The case of study scope is 15 soft skills: Core literacy functions, Digital literacy, The ability to learn independently, High-level thinking, Teamwork, Empathy and compassion, Self-management and self-discipline, Perseverance and resilience, European citizenship values, Cultural understanding and respect, Decision-making, Planning and management, Ideas and opportunities, Negotiation techniques, Problem identification and solving.

  1. 2.

    In addition to metadata extraction tools, Natural Language Processing (NLP) techniques have also been used to extract useful information from the text of the resources. For example, NLP algorithms have been used to identify named entities (such as topics, OER categories, languages) and themes in the text, which can then be added to the metadata. Metadata extraction is a critical stage in the process of building a semantic knowledge graph, as metadata provides the basic information that will be used to represent and connect resources in the graph.

  2. 3.

    Once the metadata has been extracted from the Open Educational Resources (OER), these have been transformed so they can be semantically interpreted and integrated within the Serendipity semantic knowledge graph. This stage has involved mapping the metadata to the Serendipity OER description ontology, which is a set of concepts and relationships that form a conceptual scheme to describe this work domain.

  3. 4.

    After the metadata has been transformed into semantic data, these can be used to build a semantic knowledge graph. In this graph, the nodes represent entities, which can be anything from individual OER resources to authors, topics, and more. The edges represent relationships between the entities.

  4. 5.

    Finally, the initial knowledge graph has been built and it can be enriched by incorporating more metadata or by linking with other knowledge graphs (see Fig. 3). Metadata enrichment can involve incorporating additional information about the existing entities in the graph, or the addition of new entities and relationships. This task has been done using GPT4.

Fig. 3.
figure 3

Knowledge tree for Core Literacy Functions empowered GPT4

Once built and enriched, the semantic knowledge graph can be used for a variety of purposes. In terms of usage, the graph can serve as a powerful tool to enhance the search and retrieval of Open Educational Resources.

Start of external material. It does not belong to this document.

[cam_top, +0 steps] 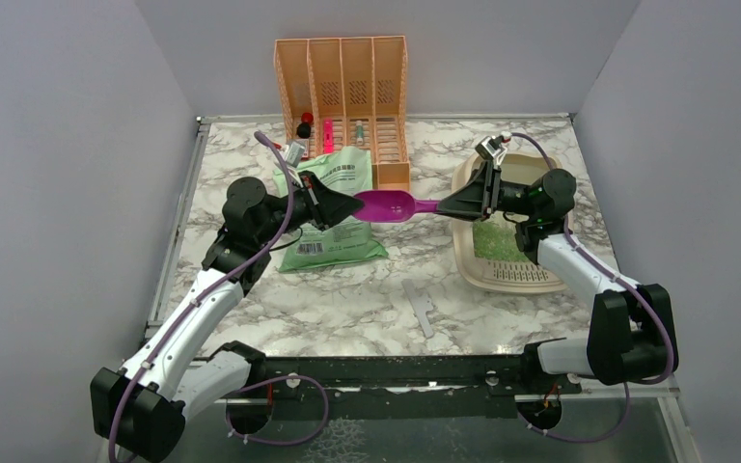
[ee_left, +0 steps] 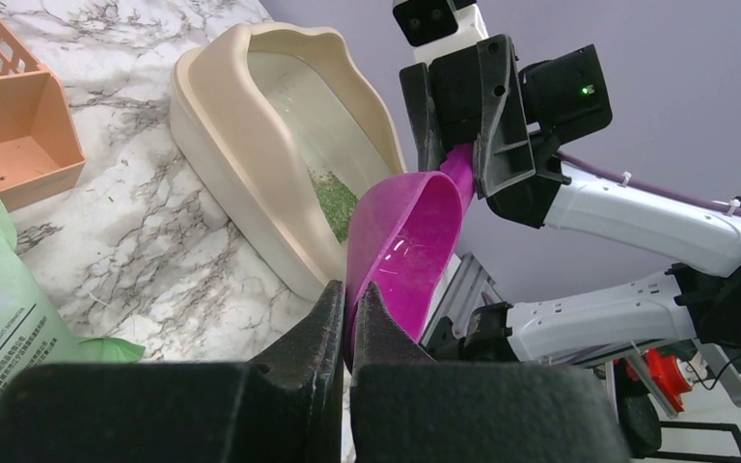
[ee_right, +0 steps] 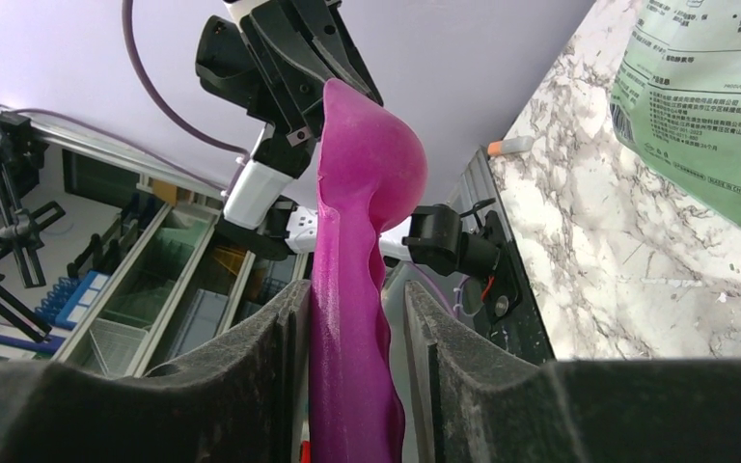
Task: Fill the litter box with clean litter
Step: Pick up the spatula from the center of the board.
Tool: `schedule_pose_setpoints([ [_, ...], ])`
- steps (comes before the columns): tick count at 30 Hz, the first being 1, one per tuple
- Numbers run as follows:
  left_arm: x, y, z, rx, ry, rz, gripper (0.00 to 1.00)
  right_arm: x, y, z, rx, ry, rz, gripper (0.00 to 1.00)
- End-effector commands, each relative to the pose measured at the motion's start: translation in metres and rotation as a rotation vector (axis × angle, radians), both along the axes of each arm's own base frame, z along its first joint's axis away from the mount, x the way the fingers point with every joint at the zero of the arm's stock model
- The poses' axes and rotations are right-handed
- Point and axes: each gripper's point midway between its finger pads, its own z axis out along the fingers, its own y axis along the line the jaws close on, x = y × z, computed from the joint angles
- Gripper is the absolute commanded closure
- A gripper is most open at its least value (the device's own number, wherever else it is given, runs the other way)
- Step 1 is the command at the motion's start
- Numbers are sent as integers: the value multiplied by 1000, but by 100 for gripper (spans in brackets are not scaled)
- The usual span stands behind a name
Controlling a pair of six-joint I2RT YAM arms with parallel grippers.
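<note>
**From above:** A magenta scoop (cam_top: 391,206) hung level over the bench (cam_top: 367,309), held at both ends. The left end effector (cam_top: 352,205) was pinched together on the bowl's tip, and the right end effector (cam_top: 441,205) was clamped on the handle. The litter box (cam_top: 473,260) sat directly below and behind the right end effector. Only a small patch of green litter (cam_top: 495,239) lay inside it. A green bag (cam_top: 333,246) lay beneath the left end effector.

**Left wrist:** The left fingers (ee_left: 328,318) met on the thin rim of the scoop, a slight hold. The bowl looked empty. The litter box lay beyond the fingertips, below the right end effector.

**Right wrist:** The handle ran up between the right fingers (ee_right: 285,328), sitting close against them, with the bag off to the right.

With two arms sharing one light scoop, the likely trouble was a mistimed release. If the right end effector let go first, the rim pinch could probably not stop the scoop swinging down and dropping onto the bench. If the arms pulled against each other, the plastic might twist or snap free. Any tilt during later carrying would scatter litter outside the box.
</note>
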Motion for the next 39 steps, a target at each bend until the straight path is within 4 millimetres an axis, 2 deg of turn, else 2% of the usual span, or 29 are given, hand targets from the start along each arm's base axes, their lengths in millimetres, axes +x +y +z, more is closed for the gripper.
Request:
schedule_pose_setpoints([
  [1,-4,0,14,-30,-52,-14,100,-1,1,14,7,-64,-5,53],
  [3,-4,0,14,-28,-53,-14,100,-1,1,14,7,-61,-5,48],
  [9,-3,1,14,-28,-53,-6,100,-4,1,17,4,-74,10,60],
  [15,-3,0,11,-25,-46,-12,100,-5,1,18,4,-78,15,58],
  [21,-2,0,10,-24,-45,-11,100,-6,1,18,3,-80,21,80],
  [27,0,0,6,-21,-31,-5,100,-5,1,20,3,-77,21,95],
  [30,1,0,4,-19,-26,1,79,-5,1,20,0,-77,19,99],
  [34,8,7,-2,68,-28,47,44,-2,1,20,-16,-74,7,99],
  [39,24,35,-14,279,-34,200,18,11,2,10,-110,-50,-36,99],
])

Users can explore the graph, follow the connections between entities, and discover new resources that might have been overlooked in a traditional search. Moreover, the graph could feed recommendation systems, which could suggest resources based on the connections and similarities between entities in the graph. Fig. 4 shows the results of number of OER discovered applying this method and an example of the subareas identified for the “Core Literacy Functions” skill knowledge tree.

Fig. 4.
figure 4

Number of OER discovered as result of the application of this method

4 Conclusions

The use of AI in education is opening up many opportunities to face challenges that, although identified, do not achieve satisfactory results. The open repositories around which OER ecosystems are defined are no strangers. This paper shows how the definition of an ecosystem oriented towards semantic interoperability can be enriched with AI algorithms or Large Language Models such as ChatGPT that support a more precise search and adjusted to the needs of educators and institutions.